From: Emanuele Torre
Subject: Re: local/typeset/declare -p - outputs invalid declare -- -
Date: Wed, 16 Nov 2022 21:00:22 +0100

On Wed, Nov 16, 2022 at 02:05:56PM -0500, Chet Ramey wrote:
> It doesn't matter. `local -' is the only way to save and restore the
> options; `declare -p -' and `typeset -p -' should have no special meaning.

The `declare -p'/`typeset -p' commands and the `local -p' command are
different commands.
The former gets the variable (or "-") from the first variable scope that
can be seen from the function, and the latter only gets variables (or
"-") that are declared in the scope of the current function.

    a () { printf 'LOCAL(a)\n'; local   -p -- "$@";
           printf 'DECLARE\n';  declare -p -- "$@"; }
    b () { local x=2; printf 'LOCAL(b)\n'; local -p x; a x ;}
    c () { local -;   printf 'LOCAL(c)\n'; local -p x; a - ;}

    # LOCAL(b)
    # declare -- x="2"
    # LOCAL(a)
    # bash: local: x: not found
    # declare -- x="2"
    # LOCAL(c)
    # local -
    # LOCAL(a)
    # bash: local: -: not found
    # declare -- -

The are different commands with different meanings.
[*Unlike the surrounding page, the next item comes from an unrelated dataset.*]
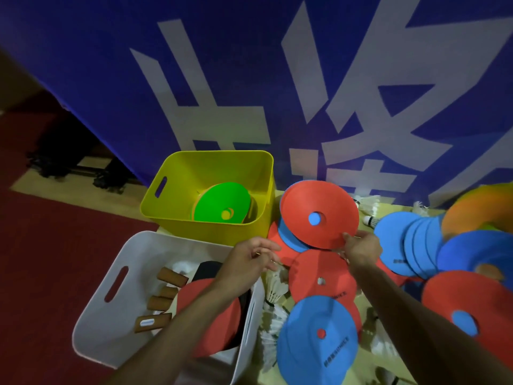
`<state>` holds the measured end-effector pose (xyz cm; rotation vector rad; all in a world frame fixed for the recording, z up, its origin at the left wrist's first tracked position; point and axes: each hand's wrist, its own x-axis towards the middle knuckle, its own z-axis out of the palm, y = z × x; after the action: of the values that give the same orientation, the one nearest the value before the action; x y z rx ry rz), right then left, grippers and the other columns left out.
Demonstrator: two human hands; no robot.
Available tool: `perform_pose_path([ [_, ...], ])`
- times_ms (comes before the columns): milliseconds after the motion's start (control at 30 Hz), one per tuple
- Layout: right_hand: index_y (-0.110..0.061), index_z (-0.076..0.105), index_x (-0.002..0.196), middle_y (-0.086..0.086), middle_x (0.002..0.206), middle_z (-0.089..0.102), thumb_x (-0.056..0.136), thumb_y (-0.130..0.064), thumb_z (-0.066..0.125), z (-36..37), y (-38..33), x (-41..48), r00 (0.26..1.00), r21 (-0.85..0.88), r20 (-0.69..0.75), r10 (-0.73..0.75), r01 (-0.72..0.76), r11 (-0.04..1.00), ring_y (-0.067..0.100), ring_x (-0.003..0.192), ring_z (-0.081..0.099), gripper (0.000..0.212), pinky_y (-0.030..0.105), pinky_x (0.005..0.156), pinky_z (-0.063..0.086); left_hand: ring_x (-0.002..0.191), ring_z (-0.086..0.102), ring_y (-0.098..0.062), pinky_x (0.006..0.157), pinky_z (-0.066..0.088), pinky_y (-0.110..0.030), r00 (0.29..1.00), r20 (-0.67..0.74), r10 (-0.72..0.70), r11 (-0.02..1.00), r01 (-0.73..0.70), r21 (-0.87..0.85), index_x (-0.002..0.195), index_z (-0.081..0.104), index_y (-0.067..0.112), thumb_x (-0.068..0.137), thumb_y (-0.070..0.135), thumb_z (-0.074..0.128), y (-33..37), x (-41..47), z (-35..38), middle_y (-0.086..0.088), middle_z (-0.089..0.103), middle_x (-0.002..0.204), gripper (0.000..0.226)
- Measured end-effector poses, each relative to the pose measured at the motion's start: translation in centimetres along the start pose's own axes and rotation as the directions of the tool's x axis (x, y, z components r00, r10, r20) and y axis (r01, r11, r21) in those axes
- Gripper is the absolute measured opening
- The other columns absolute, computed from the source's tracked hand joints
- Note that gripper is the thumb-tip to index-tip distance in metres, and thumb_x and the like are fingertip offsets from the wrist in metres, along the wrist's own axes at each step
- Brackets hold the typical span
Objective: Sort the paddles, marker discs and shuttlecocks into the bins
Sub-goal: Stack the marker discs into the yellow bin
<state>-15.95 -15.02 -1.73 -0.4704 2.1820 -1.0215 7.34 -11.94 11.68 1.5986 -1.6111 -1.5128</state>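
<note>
Blue marker disc [316,348] sits closest, low in the frame, overlapping the near edge of a flat red disc [313,266], with both forearms reaching forward over the pile. Right hand [362,250] is out front, thumb and fingers pinching the near rim of a lifted red disc [333,201], which is tipped up on edge so its face turns toward the camera; blue shows through its centre hole. Left hand [249,259] hovers over the far right corner of the white bin [111,290], fingers curled in toward the thumb, and I can't tell whether it's holding anything. Inside that white bin lie the paddles [213,309], red faces up and wooden handles pointing left. Shuttlecocks [274,287] are wedged into the narrow strip between the white bin's right wall and the discs. Just behind, the yellow bin [177,190] stands touching the white bin's far rim; a green disc [219,201] leans in it on top of orange ones, with plenty of room left toward its left wall. Off to the right, a fan of blue discs [410,240] overlaps edge over edge, crowding that side. A blue banner [249,79] closes off the back; red floor [41,245] lies open on the left.
</note>
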Motion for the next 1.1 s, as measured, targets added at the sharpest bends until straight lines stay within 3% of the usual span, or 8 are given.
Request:
perform_pose_path([
  [233, -0.004, 0.071, 0.103, 0.021, 0.095, 0.072, 0.086, -0.019, 0.065, -5.6, 1.1, 0.2, 0.991, -0.099, -0.096, -0.094, 0.084, 0.992, 0.037, 0.099, 0.065, 0.024, 0.035, 0.086, 0.046, 0.071, 0.066, -0.016, 0.064, 0.050, -0.020, 0.998, 0.066, 0.021, 0.998, -0.024, 0.058, 0.087, 0.063, 0.018, 0.092, -0.003, 0.045, 0.2, 1.4, 3.0, -0.003, 0.067, 0.082, 0.029],
  [367, 0.000, 0.068, 0.099, 0.021, 0.084, 0.071, 0.089, -0.017, 0.062, -8.4, 2.2, 0.7, 0.994, 0.022, -0.100, -0.032, 0.035, 0.999, 0.027, 0.071, 0.067, 0.020, 0.012, 0.057, 0.046, 0.063, 0.060, -0.013, 0.055, 0.044, -0.010, 0.997, 0.079, -0.001, 0.997, -0.005, 0.073, 0.083, 0.061, 0.015, 0.090, -0.008, 0.043, 0.4, 2.5, 5.1, -0.002, 0.063, 0.077, 0.030],
  [533, 0.003, 0.066, 0.106, 0.023, 0.106, 0.068, 0.090, -0.017, 0.061, -11.6, 3.4, 1.6, 0.983, 0.077, -0.181, -0.017, 0.031, 0.997, 0.035, 0.105, 0.062, 0.026, 0.034, 0.089, 0.043, 0.060, 0.057, -0.014, 0.050, 0.044, -0.010, 0.993, 0.096, -0.069, 0.993, 0.059, 0.101, 0.077, 0.059, 0.017, 0.090, -0.009, 0.042, -0.1, 4.3, 7.7, -0.003, 0.061, 0.075, 0.034],
  [733, 0.000, 0.064, 0.109, 0.022, 0.107, 0.066, 0.090, -0.018, 0.059, -15.4, 3.8, 2.5, 0.970, 0.184, -0.234, 0.071, -0.027, 0.982, 0.035, 0.106, 0.060, 0.027, 0.037, 0.090, 0.043, 0.052, 0.057, -0.012, 0.044, 0.040, -0.015, 0.992, -0.055, -0.115, 0.991, 0.118, 0.070, 0.080, 0.060, 0.015, 0.090, 0.000, 0.048, -1.6, 7.5, 9.9, -0.004, 0.061, 0.072, 0.022],
  [833, -0.011, 0.062, 0.097, 0.017, 0.091, 0.065, 0.084, -0.025, 0.062, -16.0, 4.4, 3.1, 0.981, 0.269, -0.176, 0.087, -0.037, 0.962, 0.036, 0.089, 0.066, 0.019, 0.045, 0.086, 0.053, 0.048, 0.053, -0.019, 0.051, 0.040, -0.023, 0.961, -0.207, -0.184, 0.983, 0.183, -0.026, 0.072, 0.057, 0.014, 0.089, 0.011, 0.058, -2.5, 9.4, 10.7, -0.002, 0.057, 0.055, 0.017],
  [933, -0.011, 0.058, 0.094, 0.023, 0.089, 0.067, 0.083, -0.025, 0.061, -16.1, 4.7, 3.3, 0.985, 0.352, -0.125, 0.115, -0.065, 0.934, 0.036, 0.069, 0.069, 0.018, 0.051, 0.068, 0.059, 0.041, 0.044, -0.018, 0.050, 0.039, -0.027, 0.920, -0.321, -0.227, 0.973, 0.202, -0.110, 0.052, 0.040, 0.015, 0.083, 0.017, 0.071, -3.1, 11.1, 11.2, 0.006, 0.040, 0.032, 0.043],
  [1033, -0.001, 0.055, 0.098, 0.027, 0.074, 0.066, 0.090, -0.010, 0.056, -15.8, 4.1, 3.1, 0.991, 0.436, -0.087, 0.107, -0.059, 0.898, 0.028, 0.051, 0.066, 0.012, 0.042, 0.055, 0.059, 0.023, 0.036, -0.010, 0.040, 0.038, -0.021, 0.863, -0.370, -0.344, 0.932, 0.265, -0.248, 0.052, 0.037, 0.014, 0.077, 0.016, 0.078, -3.6, 12.2, 11.8, 0.007, 0.037, 0.027, 0.048],
  [1100, -0.004, 0.050, 0.094, 0.009, 0.045, 0.058, 0.092, -0.003, 0.052, -15.6, 3.7, 2.9, 0.991, 0.475, -0.083, 0.109, -0.057, 0.878, 0.012, 0.034, 0.056, 0.003, 0.022, 0.038, 0.050, 0.020, 0.037, -0.006, 0.034, 0.040, -0.019, 0.833, -0.367, -0.413, 0.896, 0.301, -0.325, 0.059, 0.039, 0.013, 0.077, 0.008, 0.077, -4.2, 12.7, 12.0, -0.001, 0.045, 0.035, 0.042],
])
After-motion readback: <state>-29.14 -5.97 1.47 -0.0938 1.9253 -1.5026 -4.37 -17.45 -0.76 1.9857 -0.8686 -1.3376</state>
I don't agree that `declare -p -' should not be meaningful: it tells you
whether `local -' is declared in the current scope OR the scope of one
of the callers.

I don't see why a built-in that is supposed to output valid code, should
be allowed to output invalid code only in this specific case, and should
require the user to use

    declare -p - 2> /dev/null && printf 'local -\n';

or something more complex if `declare -p -- "${tosave[@]}"' is used
instead of just outputting valid code in all cases.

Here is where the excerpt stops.